I have a list of documents that are going to be uploaded online at different points in time. I don't have any prior information about the contents, neither do i have any information on the probable labels that can be assigned to the documents, also i don't have any historical data (hence I can't train a classifier with Watson natural language classier service). What I want is some real time categorization / topic assignment to these documents. For example, some API like the following is something I am searching for :
service.getTopics('some text')
returning something like the following in real-time
"categories": [
{
"score": 0.949576,
"label": "/technology and computing/networking"
},
{
"score": 0.911692,
"label": "/technology and computing/networking/network monitoring and management"
},
{
"score": 0.879639,
"label": "/business and industrial/business operations/management"
}
]
Is it possible with Watson discovery or NLU service? I am using python SDK APIs, an example / any relevant link will be very helpful. Thanks
I think the categories
or concepts
features of the Watson Natural Language Understanding service is the best fit. You can't send a document directly using the API, so you would need to extract the text, but if you are able to do that then:
Example cribbed from the API Docs page
from ibm_watson import NaturalLanguageUnderstandingV1
from ibm_cloud_sdk_core.authenticators import IAMAuthenticator
from ibm_watson.natural_language_understanding_v1
import Features, ConceptsOptions, CategoriesOptions
authenticator = IAMAuthenticator('{apikey}')

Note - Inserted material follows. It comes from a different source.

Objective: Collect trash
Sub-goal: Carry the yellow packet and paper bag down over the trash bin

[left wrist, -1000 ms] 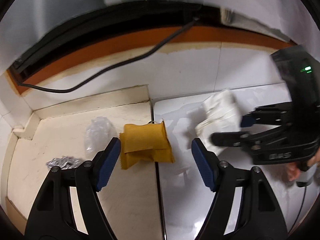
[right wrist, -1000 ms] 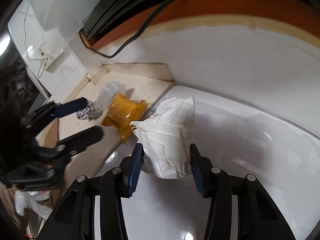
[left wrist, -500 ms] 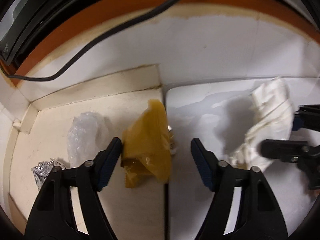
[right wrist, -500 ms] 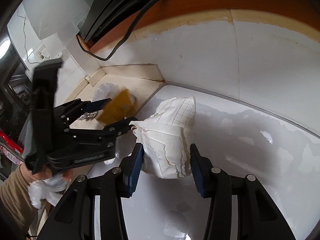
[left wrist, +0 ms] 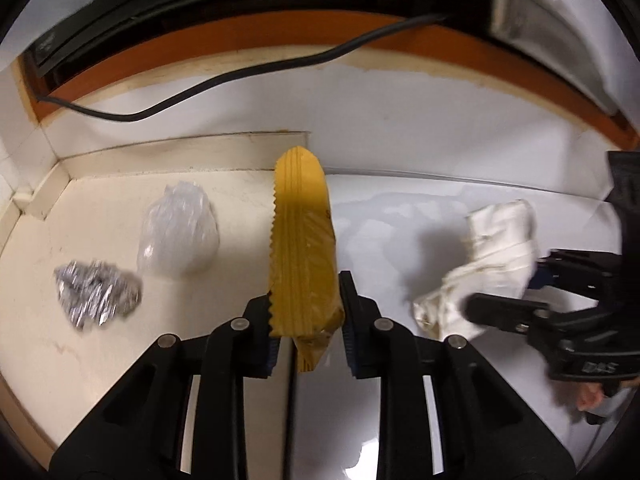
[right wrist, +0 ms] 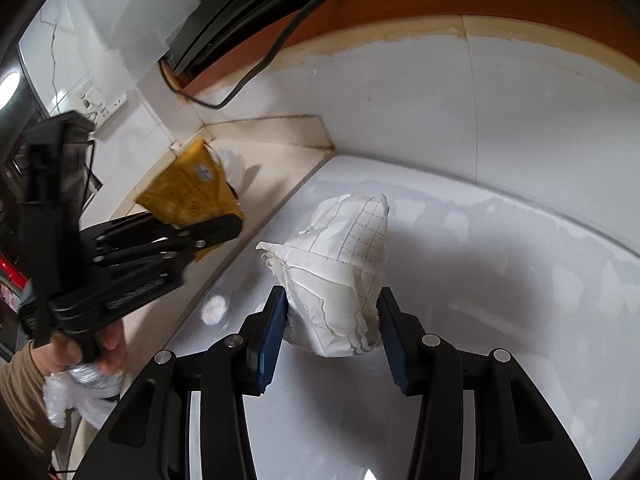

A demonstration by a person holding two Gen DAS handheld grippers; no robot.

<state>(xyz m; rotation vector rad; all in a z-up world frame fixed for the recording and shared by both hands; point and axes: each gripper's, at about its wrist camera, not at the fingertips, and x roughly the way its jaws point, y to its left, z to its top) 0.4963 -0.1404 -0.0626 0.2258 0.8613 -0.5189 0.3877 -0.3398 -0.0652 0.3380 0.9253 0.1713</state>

natural_language_understanding = NaturalLanguageUnderstandingV1(
version='2019-07-12',
authenticator=authenticator)
natural_language_understanding.set_service_url('{url}')
response = natural_language_understanding.analyze(
text='IBM is an American multinational technology company '
'headquartered in Armonk, New York, United States, '
'with operations in over 170 countries.',
features=Features(
categories=CategoriesOptions(limit=5),
concepts=ConceptsOptions(limit=5))).get_result()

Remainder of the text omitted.